■ **Exercise directions**: Only the first line of the listing and the lines after it, up to and including the one containing "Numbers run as", should be retyped exactly.

■ **Recorded data**:
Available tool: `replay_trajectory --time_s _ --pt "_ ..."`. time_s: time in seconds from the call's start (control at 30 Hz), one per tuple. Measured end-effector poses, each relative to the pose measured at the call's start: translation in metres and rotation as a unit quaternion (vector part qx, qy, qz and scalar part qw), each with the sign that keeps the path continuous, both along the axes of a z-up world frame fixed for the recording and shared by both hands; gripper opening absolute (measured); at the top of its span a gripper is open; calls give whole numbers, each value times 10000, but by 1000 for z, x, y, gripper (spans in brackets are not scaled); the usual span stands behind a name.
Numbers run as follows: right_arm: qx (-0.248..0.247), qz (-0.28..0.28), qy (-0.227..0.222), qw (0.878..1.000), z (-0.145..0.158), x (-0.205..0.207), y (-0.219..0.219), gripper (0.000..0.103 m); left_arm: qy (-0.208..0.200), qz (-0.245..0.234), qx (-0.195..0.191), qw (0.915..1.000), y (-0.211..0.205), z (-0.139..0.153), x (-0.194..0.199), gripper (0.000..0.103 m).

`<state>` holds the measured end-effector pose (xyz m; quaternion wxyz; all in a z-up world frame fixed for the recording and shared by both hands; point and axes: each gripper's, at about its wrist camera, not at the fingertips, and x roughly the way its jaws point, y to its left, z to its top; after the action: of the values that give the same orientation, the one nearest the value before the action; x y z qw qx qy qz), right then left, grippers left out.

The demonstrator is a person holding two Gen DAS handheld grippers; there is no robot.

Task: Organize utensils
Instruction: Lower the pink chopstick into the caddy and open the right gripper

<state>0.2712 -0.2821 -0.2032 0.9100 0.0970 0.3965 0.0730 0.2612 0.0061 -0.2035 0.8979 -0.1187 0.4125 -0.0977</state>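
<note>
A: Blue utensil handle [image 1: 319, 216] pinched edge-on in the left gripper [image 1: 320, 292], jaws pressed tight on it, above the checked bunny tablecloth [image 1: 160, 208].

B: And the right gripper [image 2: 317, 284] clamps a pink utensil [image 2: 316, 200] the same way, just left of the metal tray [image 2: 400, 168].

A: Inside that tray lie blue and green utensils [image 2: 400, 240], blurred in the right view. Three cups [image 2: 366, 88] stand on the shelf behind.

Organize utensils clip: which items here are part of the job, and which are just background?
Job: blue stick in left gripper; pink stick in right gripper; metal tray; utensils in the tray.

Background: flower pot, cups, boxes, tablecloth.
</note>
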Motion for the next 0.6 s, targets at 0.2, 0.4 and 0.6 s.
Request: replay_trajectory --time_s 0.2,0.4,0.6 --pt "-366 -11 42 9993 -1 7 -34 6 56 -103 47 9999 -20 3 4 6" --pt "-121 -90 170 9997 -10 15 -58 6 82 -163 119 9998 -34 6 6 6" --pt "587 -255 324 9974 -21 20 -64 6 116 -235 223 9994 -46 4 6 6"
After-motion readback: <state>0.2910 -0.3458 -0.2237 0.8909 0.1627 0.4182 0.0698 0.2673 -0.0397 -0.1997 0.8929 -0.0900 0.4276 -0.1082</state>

■ **Solution for this task**:
Available tool: `replay_trajectory --time_s _ --pt "_ ..."`. time_s: time in seconds from the call's start (control at 30 Hz), one per tuple. Measured end-effector poses, each relative to the pose measured at the call's start: translation in metres and rotation as a unit quaternion (vector part qx, qy, qz and scalar part qw), each with the sign that keeps the path continuous, both along the axes of a z-up world frame fixed for the recording and shared by both hands; gripper opening absolute (measured); at the top of its span a gripper is open; calls give whole numbers, each value times 10000, but by 1000 for z, x, y, gripper (spans in brackets are not scaled); the usual span stands behind a name.
Numbers run as follows: right_arm: qx (-0.248..0.247), qz (-0.28..0.28), qy (-0.227..0.222), qw (0.878..1.000), z (-0.145..0.158), x (-0.205..0.207), y (-0.219..0.219), gripper (0.000..0.103 m); left_arm: qy (-0.208..0.200), qz (-0.245..0.234), qx (-0.195..0.191), qw (0.915..1.000), y (-0.211..0.205), z (-0.139..0.153), x (-0.194..0.199), gripper (0.000..0.103 m).

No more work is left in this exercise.